But that is exactly what Software Engineering is!. It's 2026 and the notion that you can get detailed enough requirements and specifications that you can one-shot a perfect solution needs to die.

In my experience AI has made us able to iterate on features or ideas much faster. Now most of the friction comes from alignment and coordination with other teams. My take is that to accelerate processes we should reduce coordination overhead and empower individuals and teams to make decisions and execute on them.

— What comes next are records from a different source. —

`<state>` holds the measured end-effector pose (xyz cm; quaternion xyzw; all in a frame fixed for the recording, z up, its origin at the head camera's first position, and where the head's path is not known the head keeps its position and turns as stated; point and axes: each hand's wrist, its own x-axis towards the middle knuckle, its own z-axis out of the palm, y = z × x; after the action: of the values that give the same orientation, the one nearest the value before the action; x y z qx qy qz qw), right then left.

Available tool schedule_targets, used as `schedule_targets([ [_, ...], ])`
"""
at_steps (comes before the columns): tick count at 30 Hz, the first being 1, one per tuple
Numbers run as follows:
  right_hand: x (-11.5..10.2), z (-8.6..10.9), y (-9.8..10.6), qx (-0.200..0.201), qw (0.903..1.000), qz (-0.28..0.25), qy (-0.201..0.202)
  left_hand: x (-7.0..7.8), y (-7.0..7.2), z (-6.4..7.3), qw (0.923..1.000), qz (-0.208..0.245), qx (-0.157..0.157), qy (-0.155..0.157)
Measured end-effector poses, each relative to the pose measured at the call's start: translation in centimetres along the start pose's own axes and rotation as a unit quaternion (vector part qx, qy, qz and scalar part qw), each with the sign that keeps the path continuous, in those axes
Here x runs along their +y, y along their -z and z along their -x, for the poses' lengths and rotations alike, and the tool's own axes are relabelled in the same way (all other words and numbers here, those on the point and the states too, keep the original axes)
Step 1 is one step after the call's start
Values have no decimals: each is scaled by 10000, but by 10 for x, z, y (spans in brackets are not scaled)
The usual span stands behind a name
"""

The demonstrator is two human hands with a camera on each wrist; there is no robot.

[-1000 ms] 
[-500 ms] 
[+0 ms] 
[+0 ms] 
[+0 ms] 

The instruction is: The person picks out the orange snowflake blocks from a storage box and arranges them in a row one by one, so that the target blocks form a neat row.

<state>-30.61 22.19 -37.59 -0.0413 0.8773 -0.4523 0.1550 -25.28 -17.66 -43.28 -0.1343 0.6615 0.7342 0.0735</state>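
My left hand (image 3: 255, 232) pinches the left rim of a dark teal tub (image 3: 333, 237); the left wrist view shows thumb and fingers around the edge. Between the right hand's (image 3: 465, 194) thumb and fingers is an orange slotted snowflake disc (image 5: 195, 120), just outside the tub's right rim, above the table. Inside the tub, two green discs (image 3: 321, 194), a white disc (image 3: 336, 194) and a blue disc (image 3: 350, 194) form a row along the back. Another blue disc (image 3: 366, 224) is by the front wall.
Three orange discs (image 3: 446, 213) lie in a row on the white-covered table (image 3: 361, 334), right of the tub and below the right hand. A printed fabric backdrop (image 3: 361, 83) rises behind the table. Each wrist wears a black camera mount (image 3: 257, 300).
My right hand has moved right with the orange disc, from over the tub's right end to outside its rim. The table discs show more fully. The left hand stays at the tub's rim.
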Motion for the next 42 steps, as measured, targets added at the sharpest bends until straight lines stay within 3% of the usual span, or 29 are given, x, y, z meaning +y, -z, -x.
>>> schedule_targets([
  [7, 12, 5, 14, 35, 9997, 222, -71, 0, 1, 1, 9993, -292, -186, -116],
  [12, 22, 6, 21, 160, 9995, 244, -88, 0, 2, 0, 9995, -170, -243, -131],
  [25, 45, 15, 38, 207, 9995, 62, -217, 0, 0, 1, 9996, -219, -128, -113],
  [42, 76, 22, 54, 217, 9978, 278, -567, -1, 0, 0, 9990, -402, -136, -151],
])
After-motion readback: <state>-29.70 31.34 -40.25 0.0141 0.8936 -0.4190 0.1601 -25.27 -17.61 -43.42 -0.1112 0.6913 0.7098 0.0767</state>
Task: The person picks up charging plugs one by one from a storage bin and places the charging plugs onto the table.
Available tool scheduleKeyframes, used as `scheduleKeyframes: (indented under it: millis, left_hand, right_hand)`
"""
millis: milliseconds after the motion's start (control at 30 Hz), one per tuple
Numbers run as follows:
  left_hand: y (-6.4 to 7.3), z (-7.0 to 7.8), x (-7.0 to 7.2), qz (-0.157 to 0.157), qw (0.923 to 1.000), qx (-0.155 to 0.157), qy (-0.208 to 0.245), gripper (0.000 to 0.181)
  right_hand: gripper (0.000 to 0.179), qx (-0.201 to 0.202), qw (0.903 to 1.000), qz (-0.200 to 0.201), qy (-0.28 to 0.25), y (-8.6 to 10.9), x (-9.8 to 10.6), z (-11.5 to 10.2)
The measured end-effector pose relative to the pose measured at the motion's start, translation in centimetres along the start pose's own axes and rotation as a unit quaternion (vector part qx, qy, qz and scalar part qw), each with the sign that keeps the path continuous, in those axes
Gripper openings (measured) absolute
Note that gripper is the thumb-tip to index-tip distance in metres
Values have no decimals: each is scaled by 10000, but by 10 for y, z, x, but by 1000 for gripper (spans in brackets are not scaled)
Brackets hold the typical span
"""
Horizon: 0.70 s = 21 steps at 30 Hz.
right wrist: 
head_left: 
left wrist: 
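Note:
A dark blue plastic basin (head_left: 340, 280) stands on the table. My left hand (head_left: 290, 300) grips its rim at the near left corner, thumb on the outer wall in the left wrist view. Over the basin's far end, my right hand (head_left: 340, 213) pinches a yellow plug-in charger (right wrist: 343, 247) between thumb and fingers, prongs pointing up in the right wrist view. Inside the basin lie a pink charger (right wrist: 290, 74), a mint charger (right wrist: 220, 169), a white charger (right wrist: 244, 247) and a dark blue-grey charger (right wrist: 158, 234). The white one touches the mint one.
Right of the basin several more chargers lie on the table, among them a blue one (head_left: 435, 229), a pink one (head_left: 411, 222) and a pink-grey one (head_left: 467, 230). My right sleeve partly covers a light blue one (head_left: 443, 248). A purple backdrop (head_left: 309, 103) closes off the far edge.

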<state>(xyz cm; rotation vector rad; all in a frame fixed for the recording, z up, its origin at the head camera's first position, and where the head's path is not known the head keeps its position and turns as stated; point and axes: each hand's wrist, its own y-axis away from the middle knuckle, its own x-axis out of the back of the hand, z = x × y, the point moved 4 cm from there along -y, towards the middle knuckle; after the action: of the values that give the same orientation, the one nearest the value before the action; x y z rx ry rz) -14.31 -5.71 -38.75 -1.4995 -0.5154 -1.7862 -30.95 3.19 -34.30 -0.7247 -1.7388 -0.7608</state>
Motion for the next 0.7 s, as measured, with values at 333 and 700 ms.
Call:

Philip-J-Fry 28 minutes ago | parent | next [-]

I don't agree.

I regularly get pieces of work someone product guy has thought up in an afternoon. They only care about the happy path, and sometimes only part of the happy path. I work for a global company that has to abide by rules and regulations in each country we operate in. The product guy thinks up some feature, we implement the feature, then we're told "actually, we legally aren't allowed to do this in 90% of the markets we operate in". Cool, so we add an ability to disable it in those markets. Then they come back "We can do this in some of those markets if it's implemented with [regulatory bureaucracy], so can you do that please".

Then we have to hack away at the solution because the deadline is right around the corner.

This is not software engineering! None of this is related to the software. The job of a software engineer is to take a list of requirements and figure out the way we accomplish those requirements. Requirements gathering is NOT a software engineering problem. Software is implementation, product is behaviour. That's the split. The behaviour of the thing we're building needs to be known before we even try to seriously build it.

If someone just held back for week and did their due diligence, we would been able to architect a solution that is scaleable, extensible, easy to maintain and can make the future easier.

pron 2 hours ago | parent | prev | next [-]

> It's 2026 and the notion that you can get detailed enough requirements and specifications that you can one-shot a perfect solution needs to die.

It's 2026 and the idea that even with detailed-enough requirements you can one-shot even a workable (let alone perfect) solution also needs to die. Anthropic failed to build even something as simple as a workable C compiler, not only with a perfect spec (and reference implementations, both of which the model trained on) but even with thousands of tests painstakingly written over many person-years. Today's models are not yet capable enough to build non-trivial production software without close and careful human supervision, even with perfect specs and perfect tests. Without a perfect spec and a perfect human-written test suite the task is even harder. Maybe in 2027.

ianbutler 2 hours ago | parent | next [-]

Sorry where are we seeing that it failed? It compiled multiple projects successfully albeit less optimized.

" It lacks the 16-bit x86 compiler that is necessary to boot Linux out of real mode. For this, it calls out to GCC (the x86_32 and x86_64 compilers are its own).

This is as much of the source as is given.